Peut-être trouverez-vous qu'Alcofribas ne donne qu'une faible idée de la beauté qu'il veut peindre, et que ses comparaisons, tirées de la sculpture et de l'antiquité, sont un peu obscures pour qui n'a jamais visité le musée du Louvre.

Mes enfants, vous avez raison; mais aucun homme n'est parfait et complet en toutes choses.

Le vieil Alcofribas avait passé sa vie entière dans l'étude des sciences, et il avait un peu négligé les lettres.

Le binôme de Newton lui était plus familier que l'éloquence, et les découvertes paléontologiques de Cuvier et de Geoffroy Saint-Hilaire ne sont pas la millième partie des choses que ce vieux magicien avait inventées et publiées dans des livres mystérieux qui furent autrefois brûlés par les ordres du sauvage Gengis-Khan, et dont le dernier exemplaire a été découvert il y a six mois, dans les ruines de Samarcande, par un de mes amis, qui est allé visiter les bords de l'Oxus.

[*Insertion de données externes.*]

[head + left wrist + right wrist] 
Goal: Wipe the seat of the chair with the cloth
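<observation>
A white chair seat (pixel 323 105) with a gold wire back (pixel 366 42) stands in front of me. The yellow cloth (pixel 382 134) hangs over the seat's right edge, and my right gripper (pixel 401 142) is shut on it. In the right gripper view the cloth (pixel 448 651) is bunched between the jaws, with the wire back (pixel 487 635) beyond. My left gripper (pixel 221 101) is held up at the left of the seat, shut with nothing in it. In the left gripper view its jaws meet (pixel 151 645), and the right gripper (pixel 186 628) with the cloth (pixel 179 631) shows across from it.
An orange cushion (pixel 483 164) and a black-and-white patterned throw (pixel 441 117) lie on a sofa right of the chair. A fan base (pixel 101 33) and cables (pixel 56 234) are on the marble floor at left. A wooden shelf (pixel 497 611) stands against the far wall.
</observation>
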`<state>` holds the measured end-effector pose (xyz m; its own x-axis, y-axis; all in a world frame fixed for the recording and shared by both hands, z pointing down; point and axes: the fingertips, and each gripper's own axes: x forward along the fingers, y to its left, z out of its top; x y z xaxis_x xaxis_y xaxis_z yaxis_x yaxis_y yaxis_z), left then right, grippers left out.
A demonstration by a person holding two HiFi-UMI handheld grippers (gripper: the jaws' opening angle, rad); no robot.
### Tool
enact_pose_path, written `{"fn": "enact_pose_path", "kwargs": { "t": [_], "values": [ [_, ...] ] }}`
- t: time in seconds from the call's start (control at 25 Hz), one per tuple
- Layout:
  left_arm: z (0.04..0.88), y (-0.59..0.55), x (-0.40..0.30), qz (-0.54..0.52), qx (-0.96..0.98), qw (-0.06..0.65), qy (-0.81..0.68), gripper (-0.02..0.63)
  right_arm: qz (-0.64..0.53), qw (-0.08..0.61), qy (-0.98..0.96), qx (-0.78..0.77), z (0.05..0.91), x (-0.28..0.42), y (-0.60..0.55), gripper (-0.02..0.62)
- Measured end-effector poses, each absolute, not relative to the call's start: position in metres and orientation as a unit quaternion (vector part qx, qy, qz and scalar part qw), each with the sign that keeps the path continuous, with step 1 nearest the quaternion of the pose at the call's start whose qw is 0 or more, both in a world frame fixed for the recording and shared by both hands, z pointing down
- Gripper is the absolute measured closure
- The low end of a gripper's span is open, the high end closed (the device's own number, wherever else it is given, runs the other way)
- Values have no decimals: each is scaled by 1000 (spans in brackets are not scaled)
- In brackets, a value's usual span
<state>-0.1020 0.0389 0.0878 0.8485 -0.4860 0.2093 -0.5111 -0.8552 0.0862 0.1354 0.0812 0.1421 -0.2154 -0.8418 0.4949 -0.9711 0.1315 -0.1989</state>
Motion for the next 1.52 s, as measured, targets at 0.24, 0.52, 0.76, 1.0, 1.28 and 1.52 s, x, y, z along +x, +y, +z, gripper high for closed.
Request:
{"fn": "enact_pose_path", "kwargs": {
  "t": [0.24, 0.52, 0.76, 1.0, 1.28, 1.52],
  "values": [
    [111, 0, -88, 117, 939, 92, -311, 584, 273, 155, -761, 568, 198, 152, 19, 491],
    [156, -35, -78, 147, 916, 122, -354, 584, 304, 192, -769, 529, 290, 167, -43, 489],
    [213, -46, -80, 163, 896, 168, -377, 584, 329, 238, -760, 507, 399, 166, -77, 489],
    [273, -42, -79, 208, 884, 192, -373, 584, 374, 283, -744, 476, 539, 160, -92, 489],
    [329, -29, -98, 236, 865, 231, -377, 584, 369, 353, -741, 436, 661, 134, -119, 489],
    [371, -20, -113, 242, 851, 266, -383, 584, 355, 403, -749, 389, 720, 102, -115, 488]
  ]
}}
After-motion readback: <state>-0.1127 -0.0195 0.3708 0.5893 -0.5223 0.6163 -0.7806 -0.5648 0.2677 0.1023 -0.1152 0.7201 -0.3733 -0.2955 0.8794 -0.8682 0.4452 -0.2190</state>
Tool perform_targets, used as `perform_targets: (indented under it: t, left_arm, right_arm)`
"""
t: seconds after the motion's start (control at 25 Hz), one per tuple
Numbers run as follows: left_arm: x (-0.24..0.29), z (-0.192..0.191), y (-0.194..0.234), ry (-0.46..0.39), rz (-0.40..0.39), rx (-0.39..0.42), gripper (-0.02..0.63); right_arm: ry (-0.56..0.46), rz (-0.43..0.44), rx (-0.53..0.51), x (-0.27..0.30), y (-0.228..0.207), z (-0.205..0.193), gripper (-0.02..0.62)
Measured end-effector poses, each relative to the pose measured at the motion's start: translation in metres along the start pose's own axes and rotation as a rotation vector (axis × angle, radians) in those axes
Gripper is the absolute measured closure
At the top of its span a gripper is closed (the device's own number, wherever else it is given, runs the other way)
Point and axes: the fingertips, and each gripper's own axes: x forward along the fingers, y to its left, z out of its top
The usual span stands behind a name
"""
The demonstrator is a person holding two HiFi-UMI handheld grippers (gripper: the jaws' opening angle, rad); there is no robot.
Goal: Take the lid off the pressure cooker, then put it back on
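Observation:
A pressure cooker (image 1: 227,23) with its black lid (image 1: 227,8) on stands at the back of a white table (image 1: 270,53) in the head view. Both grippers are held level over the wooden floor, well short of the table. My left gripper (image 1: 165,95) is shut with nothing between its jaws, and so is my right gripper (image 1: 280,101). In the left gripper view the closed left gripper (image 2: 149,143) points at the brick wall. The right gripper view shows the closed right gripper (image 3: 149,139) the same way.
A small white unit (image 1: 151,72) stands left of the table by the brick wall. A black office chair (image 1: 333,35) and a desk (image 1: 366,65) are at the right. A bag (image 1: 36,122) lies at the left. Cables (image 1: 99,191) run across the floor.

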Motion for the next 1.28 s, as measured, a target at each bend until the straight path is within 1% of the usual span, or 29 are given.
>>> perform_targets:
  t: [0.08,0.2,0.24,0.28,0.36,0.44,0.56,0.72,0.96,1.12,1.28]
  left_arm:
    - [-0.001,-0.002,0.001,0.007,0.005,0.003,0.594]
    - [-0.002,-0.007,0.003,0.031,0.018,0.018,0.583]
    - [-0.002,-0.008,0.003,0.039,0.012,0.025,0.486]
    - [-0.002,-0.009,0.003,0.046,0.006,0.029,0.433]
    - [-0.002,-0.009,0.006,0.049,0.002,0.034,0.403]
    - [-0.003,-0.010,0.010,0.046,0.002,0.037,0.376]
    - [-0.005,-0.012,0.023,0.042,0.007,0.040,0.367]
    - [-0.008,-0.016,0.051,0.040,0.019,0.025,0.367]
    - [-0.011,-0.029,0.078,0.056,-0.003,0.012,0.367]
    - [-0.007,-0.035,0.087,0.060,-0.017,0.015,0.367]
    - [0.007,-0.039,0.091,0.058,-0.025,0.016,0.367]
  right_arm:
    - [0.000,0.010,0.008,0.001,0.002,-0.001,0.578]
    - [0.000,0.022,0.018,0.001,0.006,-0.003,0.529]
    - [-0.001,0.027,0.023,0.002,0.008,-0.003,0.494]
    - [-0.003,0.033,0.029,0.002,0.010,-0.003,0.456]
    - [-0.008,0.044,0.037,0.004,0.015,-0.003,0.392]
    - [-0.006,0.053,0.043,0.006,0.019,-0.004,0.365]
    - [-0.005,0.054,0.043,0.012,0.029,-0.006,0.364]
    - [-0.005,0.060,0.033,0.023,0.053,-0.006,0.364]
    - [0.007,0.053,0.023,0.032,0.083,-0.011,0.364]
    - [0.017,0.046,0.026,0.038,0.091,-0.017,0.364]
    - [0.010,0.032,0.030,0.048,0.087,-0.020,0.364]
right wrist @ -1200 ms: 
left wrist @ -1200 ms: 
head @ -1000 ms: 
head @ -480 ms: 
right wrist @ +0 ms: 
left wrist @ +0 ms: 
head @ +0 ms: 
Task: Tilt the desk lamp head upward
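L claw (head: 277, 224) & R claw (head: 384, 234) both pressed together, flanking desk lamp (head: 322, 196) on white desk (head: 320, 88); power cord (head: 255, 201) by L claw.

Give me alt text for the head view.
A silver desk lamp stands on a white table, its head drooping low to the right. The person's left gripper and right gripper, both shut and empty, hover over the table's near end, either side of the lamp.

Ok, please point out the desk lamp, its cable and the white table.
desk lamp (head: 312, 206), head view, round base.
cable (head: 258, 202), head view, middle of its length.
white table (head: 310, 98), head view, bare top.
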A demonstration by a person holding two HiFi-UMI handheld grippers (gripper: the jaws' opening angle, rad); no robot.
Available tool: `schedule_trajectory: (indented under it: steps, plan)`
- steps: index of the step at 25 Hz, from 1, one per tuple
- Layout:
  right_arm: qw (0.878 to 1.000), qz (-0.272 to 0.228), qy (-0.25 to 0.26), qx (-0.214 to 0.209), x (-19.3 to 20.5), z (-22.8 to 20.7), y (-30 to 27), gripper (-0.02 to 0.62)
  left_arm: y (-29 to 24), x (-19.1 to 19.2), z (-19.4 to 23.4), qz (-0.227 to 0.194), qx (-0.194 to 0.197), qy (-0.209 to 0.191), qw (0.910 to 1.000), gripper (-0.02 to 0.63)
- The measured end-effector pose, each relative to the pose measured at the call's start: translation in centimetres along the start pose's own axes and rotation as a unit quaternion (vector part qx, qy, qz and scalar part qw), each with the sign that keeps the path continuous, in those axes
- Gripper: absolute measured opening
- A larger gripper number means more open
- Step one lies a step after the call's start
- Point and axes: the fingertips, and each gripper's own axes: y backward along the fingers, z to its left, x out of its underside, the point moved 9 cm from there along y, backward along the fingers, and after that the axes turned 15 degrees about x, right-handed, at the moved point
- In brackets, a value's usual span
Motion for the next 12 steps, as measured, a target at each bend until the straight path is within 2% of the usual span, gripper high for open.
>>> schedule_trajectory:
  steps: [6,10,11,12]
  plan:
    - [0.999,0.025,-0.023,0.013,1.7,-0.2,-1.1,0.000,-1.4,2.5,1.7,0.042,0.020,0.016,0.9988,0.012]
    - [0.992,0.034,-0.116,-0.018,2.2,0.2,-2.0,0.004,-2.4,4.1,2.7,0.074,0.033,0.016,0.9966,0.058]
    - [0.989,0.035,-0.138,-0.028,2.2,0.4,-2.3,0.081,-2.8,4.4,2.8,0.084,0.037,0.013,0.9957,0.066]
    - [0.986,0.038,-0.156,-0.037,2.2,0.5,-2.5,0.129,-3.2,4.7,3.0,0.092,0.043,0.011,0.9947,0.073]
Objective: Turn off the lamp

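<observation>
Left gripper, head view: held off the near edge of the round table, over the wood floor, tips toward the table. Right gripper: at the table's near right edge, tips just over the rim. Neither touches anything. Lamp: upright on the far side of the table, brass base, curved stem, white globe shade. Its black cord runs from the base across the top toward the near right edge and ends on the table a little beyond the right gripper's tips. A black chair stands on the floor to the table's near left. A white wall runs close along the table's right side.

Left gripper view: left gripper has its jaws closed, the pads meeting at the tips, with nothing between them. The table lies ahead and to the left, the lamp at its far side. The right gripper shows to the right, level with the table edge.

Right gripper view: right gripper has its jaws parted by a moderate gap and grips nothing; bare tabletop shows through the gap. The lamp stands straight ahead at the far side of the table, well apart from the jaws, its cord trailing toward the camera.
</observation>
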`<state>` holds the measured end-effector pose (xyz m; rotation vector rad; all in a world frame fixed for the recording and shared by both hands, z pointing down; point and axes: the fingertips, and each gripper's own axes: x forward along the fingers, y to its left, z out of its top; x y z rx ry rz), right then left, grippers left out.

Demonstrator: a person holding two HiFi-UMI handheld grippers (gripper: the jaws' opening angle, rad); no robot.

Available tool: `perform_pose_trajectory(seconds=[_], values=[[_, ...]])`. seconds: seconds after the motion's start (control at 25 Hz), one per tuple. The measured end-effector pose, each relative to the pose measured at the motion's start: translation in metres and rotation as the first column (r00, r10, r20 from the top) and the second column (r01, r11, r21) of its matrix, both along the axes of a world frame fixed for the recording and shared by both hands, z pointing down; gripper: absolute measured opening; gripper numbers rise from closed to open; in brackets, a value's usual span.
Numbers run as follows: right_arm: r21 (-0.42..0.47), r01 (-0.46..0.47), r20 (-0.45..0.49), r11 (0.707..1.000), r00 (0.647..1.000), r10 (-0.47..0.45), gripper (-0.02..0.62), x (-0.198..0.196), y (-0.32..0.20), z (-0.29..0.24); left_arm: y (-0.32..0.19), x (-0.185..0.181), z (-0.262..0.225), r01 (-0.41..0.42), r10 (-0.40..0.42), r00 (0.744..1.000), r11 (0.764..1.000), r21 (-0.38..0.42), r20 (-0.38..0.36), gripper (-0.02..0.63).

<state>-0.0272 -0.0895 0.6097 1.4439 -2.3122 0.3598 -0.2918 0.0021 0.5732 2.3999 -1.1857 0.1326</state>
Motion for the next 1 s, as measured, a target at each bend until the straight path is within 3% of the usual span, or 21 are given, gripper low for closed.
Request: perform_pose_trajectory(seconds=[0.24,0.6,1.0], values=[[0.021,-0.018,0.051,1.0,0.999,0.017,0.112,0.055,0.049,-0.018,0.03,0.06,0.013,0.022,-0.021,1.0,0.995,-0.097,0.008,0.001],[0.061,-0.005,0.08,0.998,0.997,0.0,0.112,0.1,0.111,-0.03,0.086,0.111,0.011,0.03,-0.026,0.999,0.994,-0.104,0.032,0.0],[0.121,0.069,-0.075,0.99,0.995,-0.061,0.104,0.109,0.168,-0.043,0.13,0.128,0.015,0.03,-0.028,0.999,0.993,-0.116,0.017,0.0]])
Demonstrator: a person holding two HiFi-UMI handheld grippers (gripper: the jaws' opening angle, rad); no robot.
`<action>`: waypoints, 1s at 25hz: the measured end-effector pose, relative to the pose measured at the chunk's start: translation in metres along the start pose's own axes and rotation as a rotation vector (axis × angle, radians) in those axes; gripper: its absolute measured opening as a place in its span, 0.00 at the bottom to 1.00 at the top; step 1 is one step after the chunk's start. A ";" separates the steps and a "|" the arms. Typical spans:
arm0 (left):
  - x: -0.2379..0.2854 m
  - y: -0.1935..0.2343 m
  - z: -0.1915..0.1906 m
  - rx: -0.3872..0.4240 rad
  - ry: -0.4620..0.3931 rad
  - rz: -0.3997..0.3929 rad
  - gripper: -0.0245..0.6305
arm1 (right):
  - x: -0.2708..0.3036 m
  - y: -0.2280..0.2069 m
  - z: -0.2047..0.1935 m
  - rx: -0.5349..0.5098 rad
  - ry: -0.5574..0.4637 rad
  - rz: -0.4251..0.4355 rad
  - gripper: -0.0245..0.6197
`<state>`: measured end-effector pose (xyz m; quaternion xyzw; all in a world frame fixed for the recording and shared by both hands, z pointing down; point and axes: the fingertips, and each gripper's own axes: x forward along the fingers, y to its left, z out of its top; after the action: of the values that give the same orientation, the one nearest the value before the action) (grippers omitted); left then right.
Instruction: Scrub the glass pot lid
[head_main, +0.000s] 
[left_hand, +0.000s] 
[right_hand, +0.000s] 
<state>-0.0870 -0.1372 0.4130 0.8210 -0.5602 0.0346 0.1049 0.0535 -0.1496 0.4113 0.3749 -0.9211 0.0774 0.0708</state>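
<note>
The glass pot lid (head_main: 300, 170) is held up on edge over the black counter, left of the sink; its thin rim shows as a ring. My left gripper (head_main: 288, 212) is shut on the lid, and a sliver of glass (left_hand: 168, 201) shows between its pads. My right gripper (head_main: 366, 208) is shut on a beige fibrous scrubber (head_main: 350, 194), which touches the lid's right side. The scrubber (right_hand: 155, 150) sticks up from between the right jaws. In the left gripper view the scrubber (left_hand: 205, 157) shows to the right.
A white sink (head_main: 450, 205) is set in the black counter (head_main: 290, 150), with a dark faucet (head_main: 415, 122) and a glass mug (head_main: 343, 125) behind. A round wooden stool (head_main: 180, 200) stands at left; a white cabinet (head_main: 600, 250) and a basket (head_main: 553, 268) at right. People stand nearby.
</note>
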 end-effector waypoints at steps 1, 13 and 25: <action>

Oh! si vous saviez les grandes, belles, profondes et mystérieuses conceptions que contient cet ouvrage admirable, unique jusqu'à présent dans l'histoire du monde, vous prendriez sur-le-champ le chemin de fer jusqu'à Strasbourg; de Strasbourg vous iriez à Vienne, en chemin de fer; de Vienne vous iriez à Constantinople moitié en chemin de fer, moitié par terre; de Constantinople à Scutari par mer; de Scutari à Damas avec la caravane des pèlerins de la Mecque; de Damas à Bassorah par chameaux, à travers les déserts de la Mésopotamie; de Bassorah, qui est sur le Tigre, à Hérat, à pied, à cheval, en voiture ou en ballon, suivant l'occasion; de Hérat aux Portes de fer qui gardent l'entrée du Khoraçan; des Portes de fer à l'Oxus et à Samarcande, capitale du pays de Sogd.

Quand vous aurez fait ce voyage, vous entrerez dans le grand caravansérail, en prenant bien garde de vous annoncer comme des savants venus d'Europe, ce qui éveillerait la curiosité et le soupçon.

Vous traverserez le caravansérail dans toute sa longueur, deux fois; vous le retraverserez deux fois dans sa largeur; vous suivrez une ligne diagonale entre les deux extrémités les plus éloignées du bâtiment, car il est de forme irrégulière.

Vous aurez soin, en marchant, de prononcer tous les neuf pas ces deux mots: kara, brankara, qui sont, comme je vous l'ai dit, une formule magique consacrée; puis vous sortirez du caravansérail, vous suivrez la première rue à gauche, qui est la rue Râhkhr (Râhkhr, en tartare, signifie mendiant), vous y trouverez douze vieillards à barbe blanche qui sont rangés en cercle et assis à terre, les jambes croisées.

Ils cherchent sur la tête et dans les cheveux les uns des autres ce petit animal qui tourmente si cruellement les mendiants napolitains; quand ils le tiennent, ils font un geste de satisfaction et l'écrasent entre les pouces. Ne cherchez pas à leur parler ni à les aider, ce serait inutile; suivez la seconde rue à droite, la première à gauche, la troisième à droite, la seconde à gauche, la quatrième à gauche et à droite.

Là, vous prendrez la première à gauche, et vous vous arrêterez devant une maison que rien ne distingue de toutes les autres.